あおいちゃんの事は、今度、僕が探しますよ」


「すまんな、頼むよ。さて、そろそろ行くとするか……じゃあな」

…………

「おはようございます。コウさん、久しぶりだね」


 冥界事務センターの更衣室で、着替えていたところに、同僚が入ってきた。

 冥界の挨拶は、いつでも“おはよう”なのである。


「おはようございます。ノブさん、連休を貰っちゃって、すみませんでした」


「ああ、気にしなくていいです。今日から、また土作りですよ。
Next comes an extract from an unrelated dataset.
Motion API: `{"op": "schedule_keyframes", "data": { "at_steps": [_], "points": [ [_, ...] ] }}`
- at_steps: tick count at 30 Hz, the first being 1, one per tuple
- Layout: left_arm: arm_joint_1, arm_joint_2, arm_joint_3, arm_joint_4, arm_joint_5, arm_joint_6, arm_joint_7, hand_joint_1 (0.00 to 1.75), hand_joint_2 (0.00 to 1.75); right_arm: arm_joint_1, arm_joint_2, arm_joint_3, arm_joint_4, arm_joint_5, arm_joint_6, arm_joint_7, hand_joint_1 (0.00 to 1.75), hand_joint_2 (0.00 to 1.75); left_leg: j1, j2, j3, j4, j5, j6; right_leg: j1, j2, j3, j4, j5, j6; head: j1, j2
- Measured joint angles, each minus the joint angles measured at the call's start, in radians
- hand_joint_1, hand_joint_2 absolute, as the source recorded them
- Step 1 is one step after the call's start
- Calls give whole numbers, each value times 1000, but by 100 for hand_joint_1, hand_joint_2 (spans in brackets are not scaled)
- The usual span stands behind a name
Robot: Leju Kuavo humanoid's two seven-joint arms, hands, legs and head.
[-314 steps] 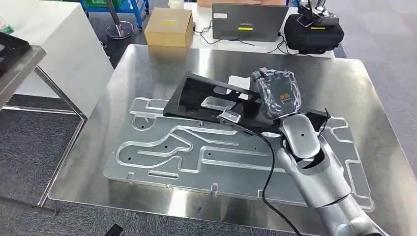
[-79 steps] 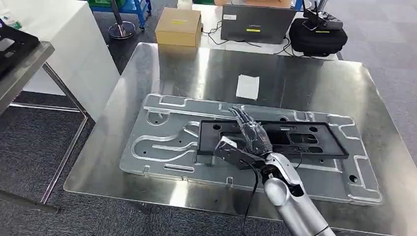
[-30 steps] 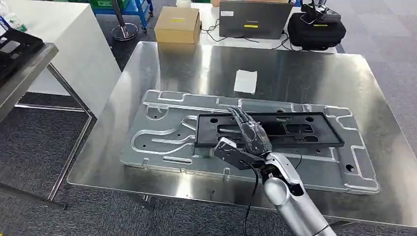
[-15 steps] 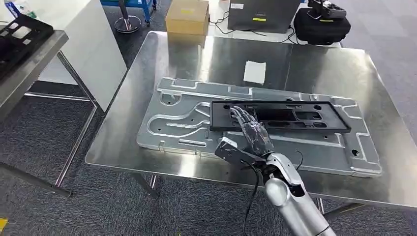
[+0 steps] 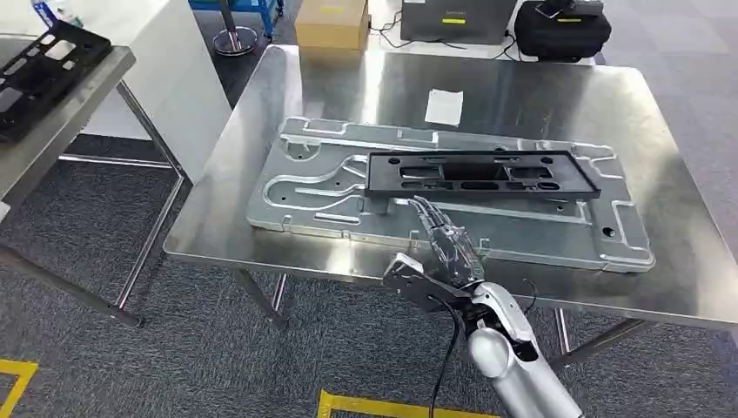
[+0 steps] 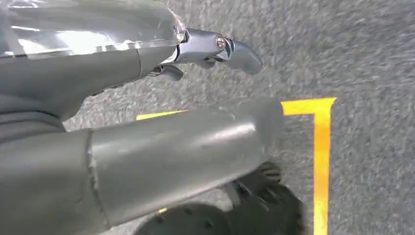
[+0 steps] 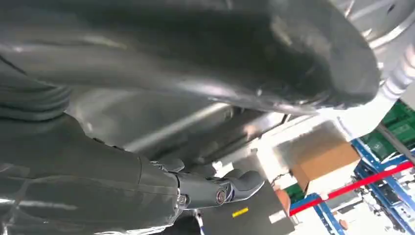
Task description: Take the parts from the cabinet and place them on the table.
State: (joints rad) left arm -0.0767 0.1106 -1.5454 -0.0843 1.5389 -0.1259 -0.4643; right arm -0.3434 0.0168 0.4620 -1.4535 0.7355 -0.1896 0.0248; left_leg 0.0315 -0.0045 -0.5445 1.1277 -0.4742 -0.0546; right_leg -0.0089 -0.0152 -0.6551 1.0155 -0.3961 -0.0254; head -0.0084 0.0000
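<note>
The right hand (image 5: 444, 261) hangs at the near edge of the steel table (image 5: 522, 96), fingers stretched forward and apart, thumb out to the side, holding nothing; a clear film wraps its dark fingers. The left hand (image 6: 122, 98) hangs over grey carpet beside a yellow floor line (image 6: 320, 161); its thumb lies straight and apart from the darker fingers, which curl slightly around nothing.

At far left, a black moulded tray (image 5: 43, 74) full of cut-outs lies on a grey metal stand (image 5: 83, 109). Next comes the table, brushed and reflective, with rounded corners. On it lies a wide aluminium plate (image 5: 331, 187), machined with winding raised channels and small holes. The black part (image 5: 483, 172), a long flat rectangular frame of matte plastic with several rectangular openings, lies flat across the plate's far half, just beyond the right hand's fingertips and apart from them. A small white paper sheet (image 5: 445, 107) lies behind it on bare steel.

Along the far edge stand a brown cardboard box (image 5: 331, 23) with a yellow label, a grey laptop (image 5: 455, 19) bearing a yellow sticker, and a black bag (image 5: 559, 30). No writing can be read on any of them.
</note>
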Motion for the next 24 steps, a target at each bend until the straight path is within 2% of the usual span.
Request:
{"op": "schedule_keyframes", "data": {
  "at_steps": [1,2,3,4,5,6,7,8,9,10,11,12,13,14,15,16,17,18,20,21,22,23,24],
  "points": [
    [-2,-1,0,0,1,0,0,0,0,11,0,-3,-15,-3,-4,-3,0,0,0,-2,51,-84,-50,-2,3,1,-12,11,5,7,-2,0],
    [-2,0,0,0,6,0,0,0,0,25,-1,-8,-32,-8,-10,-6,0,0,-10,-7,73,-118,-60,17,4,1,-17,18,10,14,-2,0],
    [2,-1,0,0,8,0,-1,0,0,41,-1,-12,-46,-14,-19,-10,0,0,-11,-4,62,-117,-57,22,4,0,-13,15,19,21,0,0],
    [3,-1,0,0,8,0,-3,0,0,58,-2,-18,-60,-19,-25,-15,0,0,-14,-4,57,-110,-53,30,4,1,-13,11,29,28,-5,0],
    [3,-1,0,0,9,0,-5,0,0,79,-4,-26,-77,-28,-32,-20,0,0,-14,-3,53,-112,-45,42,4,1,-14,8,38,35,-3,0],
    [4,-3,0,0,10,0,-6,0,0,102,-9,-35,-94,-40,-38,-27,0,0,-7,4,44,-119,-29,57,-2,5,-19,15,28,41,-4,0],
    [4,-4,1,0,10,0,-6,0,0,128,-12,-45,-115,-52,-45,-35,0,0,-8,5,30,-120,-17,66,-3,9,-32,40,-28,45,-2,0],
    [5,-4,2,0,10,0,-6,0,0,154,-14,-56,-138,-65,-50,-48,0,175,-9,6,17,-119,-4,76,-4,11,-48,95,-102,47,3,0],
    [7,-5,2,1,11,0,-6,0,0,180,-17,-70,-160,-78,-57,-59,0,175,-10,6,1,-119,9,77,-4,11,-63,167,-166,51,3,0],
    [9,-6,3,2,11,0,-8,0,0,204,-18,-82,-176,-86,-60,-64,0,175,-12,6,-16,-117,22,77,-4,12,-75,236,-206,53,4,0],
    [11,-8,3,3,11,0,-8,0,0,227,-19,-96,-194,-91,-65,-71,0,175,-13,6,-35,-115,35,77,-4,12,-79,292,-213,54,4,0],
    [13,-9,5,5,11,0,-8,0,0,249,-19,-104,-207,-96,-71,-73,0,175,-14,6,-53,-113,45,75,-4,12,-67,310,-191,54,3,0],
    [14,-11,7,6,11,0,-9,0,0,274,-21,-117,-228,-100,-77,-80,0,175,-15,7,-72,-110,57,74,-4,12,-35,292,-152,51,4,0],
    [16,-13,10,6,11,0,-9,0,0,299,-21,-128,-248,-104,-81,-86,0,175,-16,7,-89,-107,68,71,-3,12,18,236,-113,45,4,0],
    [17,-15,12,8,11,0,-9,0,0,318,-21,-137,-262,-107,-85,-91,0,175,-17,6,-101,-106,78,68,-2,12,82,160,-104,37,3,0],
    [16,-20,17,9,11,-1,-9,0,0,340,-21,-148,-282,-114,-90,-98,0,175,-17,6,-104,-104,86,66,3,13,159,67,-130,26,3,0],
    [18,-23,26,11,11,-1,-10,0,0,364,-21,-160,-309,-124,-98,-106,0,175,-23,4,-107,-103,93,59,8,11,218,-31,-167,20,4,0],
    [20,-24,30,15,11,-3,-10,0,0,392,-21,-171,-326,-133,-106,-111,0,175,-21,5,-105,-110,106,52,8,11,216,-31,-165,22,0,0],
    [24,-29,41,23,11,-8,-10,0,0,462,-21,-206,-356,-163,-122,-115,0,175,-16,4,-105,-123,129,39,15,11,207,-35,-149,10,5,0],
    [30,-31,50,30,11,-10,-10,0,0,495,-20,-224,-365,-182,-124,-120,0,175,-19,-1,-113,-123,134,33,2,6,196,-48,-128,0,7,0],
    [33,-35,55,32,11,-13,-9,0,0,521,-18,-239,-373,-193,-125,-124,0,175,-17,0,-125,-107,93,29,3,2,180,-47,-114,-4,5,0],
    [37,-35,58,37,11,-15,-9,0,0,549,-18,-259,-382,-201,-128,-129,0,175,-16,1,-138,-58,12,27,4,2,162,-47,-100,-18,-3,0],
    [38,-37,62,39,11,-15,-8,0,0,572,-15,-283,-390,-214,-129,-129,0,175,-14,1,-147,7,-56,24,5,2,147,-45,-88,-17,-6,0]
  ]
}}
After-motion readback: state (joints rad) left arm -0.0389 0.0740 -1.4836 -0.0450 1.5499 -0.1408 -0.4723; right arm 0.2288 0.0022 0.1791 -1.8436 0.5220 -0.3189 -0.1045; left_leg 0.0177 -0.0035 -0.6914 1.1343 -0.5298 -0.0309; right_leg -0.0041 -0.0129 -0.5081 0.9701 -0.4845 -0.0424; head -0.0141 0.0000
頑張りましょう」


 孝蔵とノブは、作業着にベストを着た。

 彼もまた、生身の人間であった。

 今日は来ていないアキさんを含めて、3人が生きている人間である。

 全員、園芸担当である。
 下の名前のみ知ってはいるが、基本あだ名で呼んでいる。

 互いの事は、何も知らない。
詮索もしてはいけない事になっているのだ。

 人間界で偶然、会ったとしても知らぬふりをしなければならない規則だ。


 何故、生きている人間がいるのか。

 昔、三途の川の渡し賃として、死者がお金を持ってきた。

 けれど、船は自分たちで漕ぐため、冥界ではお金を使う所がない……。
 
それでは、勿体ないということで、生きている人間を雇って、そのお金を賃金として渡そうという事になったらしいのだ。
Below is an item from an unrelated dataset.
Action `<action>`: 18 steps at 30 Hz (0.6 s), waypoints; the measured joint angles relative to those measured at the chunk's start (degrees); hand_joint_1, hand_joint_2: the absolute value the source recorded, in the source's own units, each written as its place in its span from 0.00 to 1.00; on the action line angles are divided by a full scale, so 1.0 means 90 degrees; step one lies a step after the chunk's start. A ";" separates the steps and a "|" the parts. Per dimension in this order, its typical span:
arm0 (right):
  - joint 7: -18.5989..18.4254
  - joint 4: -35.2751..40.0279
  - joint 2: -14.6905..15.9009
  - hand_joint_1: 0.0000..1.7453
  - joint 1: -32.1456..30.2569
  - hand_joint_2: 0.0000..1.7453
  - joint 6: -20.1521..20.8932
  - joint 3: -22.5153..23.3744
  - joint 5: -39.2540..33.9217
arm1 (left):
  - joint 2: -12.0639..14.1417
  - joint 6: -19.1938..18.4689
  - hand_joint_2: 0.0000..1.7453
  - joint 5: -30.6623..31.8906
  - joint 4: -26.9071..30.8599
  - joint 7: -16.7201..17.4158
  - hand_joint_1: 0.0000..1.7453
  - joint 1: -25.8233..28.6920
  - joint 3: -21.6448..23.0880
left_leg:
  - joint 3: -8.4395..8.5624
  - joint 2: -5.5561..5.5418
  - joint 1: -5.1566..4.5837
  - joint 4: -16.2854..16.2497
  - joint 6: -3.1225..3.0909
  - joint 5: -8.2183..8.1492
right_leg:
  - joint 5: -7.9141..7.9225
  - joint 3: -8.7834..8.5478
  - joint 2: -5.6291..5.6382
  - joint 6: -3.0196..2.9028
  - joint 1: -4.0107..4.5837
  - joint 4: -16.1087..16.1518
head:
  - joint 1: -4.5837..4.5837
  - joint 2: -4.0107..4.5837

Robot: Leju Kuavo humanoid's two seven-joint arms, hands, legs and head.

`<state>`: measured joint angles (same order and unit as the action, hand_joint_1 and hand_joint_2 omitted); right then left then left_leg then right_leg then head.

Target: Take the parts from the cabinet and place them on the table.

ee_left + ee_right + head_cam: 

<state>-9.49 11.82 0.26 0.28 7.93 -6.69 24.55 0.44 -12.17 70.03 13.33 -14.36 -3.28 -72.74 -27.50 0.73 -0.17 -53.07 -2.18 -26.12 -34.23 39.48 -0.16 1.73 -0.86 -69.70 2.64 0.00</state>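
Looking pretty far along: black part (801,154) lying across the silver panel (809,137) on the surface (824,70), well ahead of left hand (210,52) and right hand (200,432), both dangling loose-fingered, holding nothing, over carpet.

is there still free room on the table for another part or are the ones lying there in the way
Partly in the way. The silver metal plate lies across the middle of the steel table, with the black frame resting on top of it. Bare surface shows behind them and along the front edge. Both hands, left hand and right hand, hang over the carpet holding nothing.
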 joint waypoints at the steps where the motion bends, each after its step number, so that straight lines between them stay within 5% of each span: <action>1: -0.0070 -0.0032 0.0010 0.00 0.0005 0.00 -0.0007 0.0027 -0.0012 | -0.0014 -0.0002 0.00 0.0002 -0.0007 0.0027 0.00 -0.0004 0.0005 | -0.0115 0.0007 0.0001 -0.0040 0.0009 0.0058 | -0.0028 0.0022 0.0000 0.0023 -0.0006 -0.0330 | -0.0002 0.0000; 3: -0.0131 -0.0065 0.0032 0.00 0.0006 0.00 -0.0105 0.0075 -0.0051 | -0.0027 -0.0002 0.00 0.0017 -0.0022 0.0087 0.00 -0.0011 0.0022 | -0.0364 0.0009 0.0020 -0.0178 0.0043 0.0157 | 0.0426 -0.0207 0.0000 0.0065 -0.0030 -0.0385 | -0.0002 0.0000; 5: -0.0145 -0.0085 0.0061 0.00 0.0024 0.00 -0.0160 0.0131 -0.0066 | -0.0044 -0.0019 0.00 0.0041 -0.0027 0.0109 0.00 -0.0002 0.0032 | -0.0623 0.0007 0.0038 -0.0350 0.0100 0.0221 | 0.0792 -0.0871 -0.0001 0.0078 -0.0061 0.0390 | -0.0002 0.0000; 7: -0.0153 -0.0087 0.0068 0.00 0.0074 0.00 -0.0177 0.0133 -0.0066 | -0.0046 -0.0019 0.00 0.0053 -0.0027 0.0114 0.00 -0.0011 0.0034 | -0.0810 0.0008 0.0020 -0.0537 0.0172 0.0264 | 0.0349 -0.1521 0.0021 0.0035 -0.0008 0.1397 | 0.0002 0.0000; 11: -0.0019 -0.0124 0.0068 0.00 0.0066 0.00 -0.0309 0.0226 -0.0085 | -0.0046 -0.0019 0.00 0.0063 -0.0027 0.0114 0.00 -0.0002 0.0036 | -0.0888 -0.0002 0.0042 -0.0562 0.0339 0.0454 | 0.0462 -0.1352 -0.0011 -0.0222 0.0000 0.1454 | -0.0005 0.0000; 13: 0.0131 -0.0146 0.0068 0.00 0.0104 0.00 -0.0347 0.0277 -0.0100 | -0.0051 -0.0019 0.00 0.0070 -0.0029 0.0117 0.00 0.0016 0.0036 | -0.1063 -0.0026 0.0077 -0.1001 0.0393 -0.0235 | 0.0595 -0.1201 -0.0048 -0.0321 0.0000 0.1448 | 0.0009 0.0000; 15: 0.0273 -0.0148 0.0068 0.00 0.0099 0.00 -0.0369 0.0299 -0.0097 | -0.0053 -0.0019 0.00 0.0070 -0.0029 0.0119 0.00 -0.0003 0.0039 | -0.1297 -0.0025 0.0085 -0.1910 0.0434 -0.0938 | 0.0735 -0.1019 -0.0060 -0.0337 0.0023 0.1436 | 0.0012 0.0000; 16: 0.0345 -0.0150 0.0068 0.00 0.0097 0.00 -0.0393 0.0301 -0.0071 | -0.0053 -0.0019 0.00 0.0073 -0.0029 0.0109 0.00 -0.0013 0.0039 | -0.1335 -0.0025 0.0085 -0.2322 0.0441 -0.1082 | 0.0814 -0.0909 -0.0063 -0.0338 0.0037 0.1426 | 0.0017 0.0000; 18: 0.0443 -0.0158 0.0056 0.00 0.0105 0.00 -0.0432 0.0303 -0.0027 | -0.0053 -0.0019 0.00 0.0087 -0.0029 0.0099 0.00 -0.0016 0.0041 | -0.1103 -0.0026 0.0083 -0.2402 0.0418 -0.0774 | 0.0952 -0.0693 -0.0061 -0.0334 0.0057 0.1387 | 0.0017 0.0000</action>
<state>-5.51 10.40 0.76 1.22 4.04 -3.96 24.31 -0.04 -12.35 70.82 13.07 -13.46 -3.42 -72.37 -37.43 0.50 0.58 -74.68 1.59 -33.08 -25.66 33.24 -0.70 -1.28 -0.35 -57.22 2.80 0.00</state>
 ただ、今は渡し賃を持って来る人が少ないので、香典の一部を自動引き上げして、賃金としているのだ。

 
「ノブさん、先に事務所に行ってるよ」


 孝蔵は、事務センター長を探していた。

 事務センターには、冥界に到着する人に対応する事務部、孝蔵のように園芸をしたりするのはメンテナンス部、冥界の鬼達を束ねる警備部というように3つの部署がある。

 その全ての長は、事務センター長の幽現王である。


  ここのスタッフからは事務長と呼ばれている。

 
「おはよう、ノリタケさん。
 先日は、孫に会わせてくれて、ありがとう。

 ところで、事務長が何処にいるか知らないかい?」


「おはよう、孝蔵さん。
お久しぶりー!

事務長?うーん残念、第1の門に出張中なんだよね。

何か急用でもあるの?」


「いや、いい。わかった、ありがとう」

 事務センターの中で、一番 偉い人だから、あおいの事を何か知っているかと思って探していたのだった。
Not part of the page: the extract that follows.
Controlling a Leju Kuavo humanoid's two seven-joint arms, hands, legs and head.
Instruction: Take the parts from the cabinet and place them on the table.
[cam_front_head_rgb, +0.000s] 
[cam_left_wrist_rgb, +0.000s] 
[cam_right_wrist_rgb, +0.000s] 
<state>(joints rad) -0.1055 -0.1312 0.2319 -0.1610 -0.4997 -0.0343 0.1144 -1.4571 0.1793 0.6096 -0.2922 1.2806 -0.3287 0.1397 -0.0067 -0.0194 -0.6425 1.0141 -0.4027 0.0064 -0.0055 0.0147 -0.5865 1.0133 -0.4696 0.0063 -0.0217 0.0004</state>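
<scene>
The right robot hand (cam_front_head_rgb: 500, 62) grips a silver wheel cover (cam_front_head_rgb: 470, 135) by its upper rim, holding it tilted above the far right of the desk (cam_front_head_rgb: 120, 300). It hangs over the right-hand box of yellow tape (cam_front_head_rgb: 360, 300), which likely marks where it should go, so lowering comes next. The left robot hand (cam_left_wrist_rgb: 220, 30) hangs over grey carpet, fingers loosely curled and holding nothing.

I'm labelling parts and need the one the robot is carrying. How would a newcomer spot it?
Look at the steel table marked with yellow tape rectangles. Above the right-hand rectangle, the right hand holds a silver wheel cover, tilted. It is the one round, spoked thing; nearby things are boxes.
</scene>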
 優が様子を探ってくれると言っていたから、待つとしよう。


 孝蔵は、ノブと冥界園芸スタッフ4人と一緒に事務センター裏側にある土専用畑にいる。


 土を耕して、肥料を混ぜる。


 いい土を作って、川の向こう側、石垣の上を花畑にする予定なのだ。

「花畑を作って、来た人を感動させてあげましょうね」

 スタッフの1人であるユウナさんが言った。


「はい、そうしましょう」

 孝蔵は、誰よりも先に応えたのであった。


 自分を奮い立たせ、元気を出そうとしているのである。

…………

 プルプルプルッ

 携帯電話に非常によく似ているモバイルリストという機器が鳴った。
これを略してモバリスと言う。


 このモバリスの画面に、死亡予定者のデーターが送られてきたのだ。


 上着のポケットからグレーのネクタイを出し、玄関に行く。

 靴を脱ぐと瞬時に動けないから面倒なんだ!


「グレース、行くよ。じゃあね」

 優は、意識を集中させベルトのバックルに軽く手を触れ、姿を消した。


「久々の1人だニャ、どこへ行こうかニャ?あれ?孝蔵さん、私のご飯を用意してあるかニャ?」

 
 台所に確認しに行く。

 
 ニャい……。


以前、あおいが買ってきたキャトフードがあるが、グレースは大嫌いだった。


 最近では、すっかり猫が板についているが、これは受け付けないのだ。


 孝蔵が作るご飯が楽しみでもあった。

「あー忘れられて、ショック」


 グレースは、しょんぼりと隣の家に入って行ったのだった。

…………

「リッチ君、次はどこに行くんだっけ?」

 いつもの如く、ゴソゴソしながら歩いている。

「えっと、第3の門と第4の門は判子をもらえたから……第5の門です」


「第2の門を過ぎてから、順調に進めるようになったね。すんなり、判子が貰えるね」


 オストリッチは、内心ギクっときていたが、平静を装っていた。


 あおいは、判定を受けなくても良かったのに第2の門で、鑑定を受けさせてしまったのだった。


 でも、あおいには秘密にしている。


「では、これより第5の門に向かいます。お乗り下さい」


 乗り方も かなり上手くなった あおいである。